None of the images should appear in your copy. Transcribe the data in full.

### RECORDED DATA

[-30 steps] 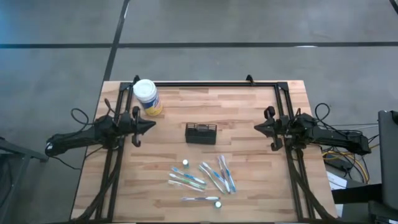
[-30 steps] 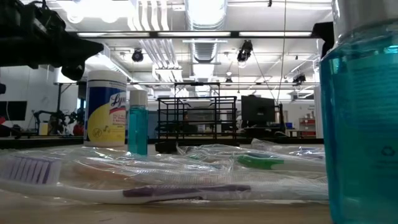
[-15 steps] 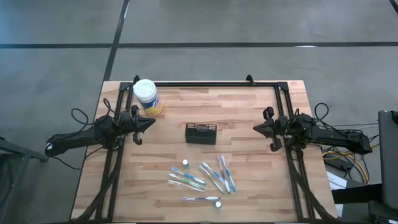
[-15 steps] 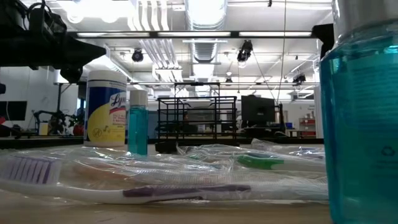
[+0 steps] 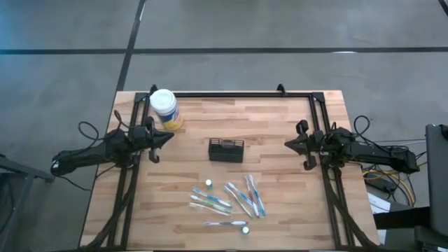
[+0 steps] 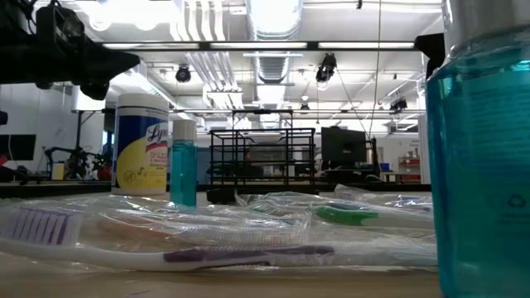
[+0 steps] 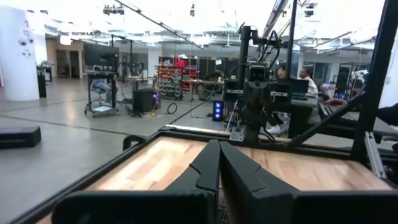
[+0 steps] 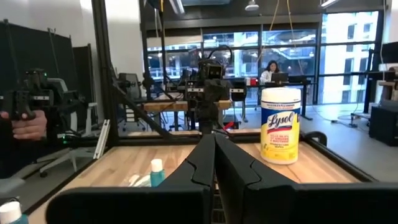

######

ANSWER BOX:
[-30 steps] 
[-30 steps] 
[-15 steps] 
[-15 steps] 
[+0 steps] 
[+0 steps] 
[+0 steps] 
[+0 steps] 

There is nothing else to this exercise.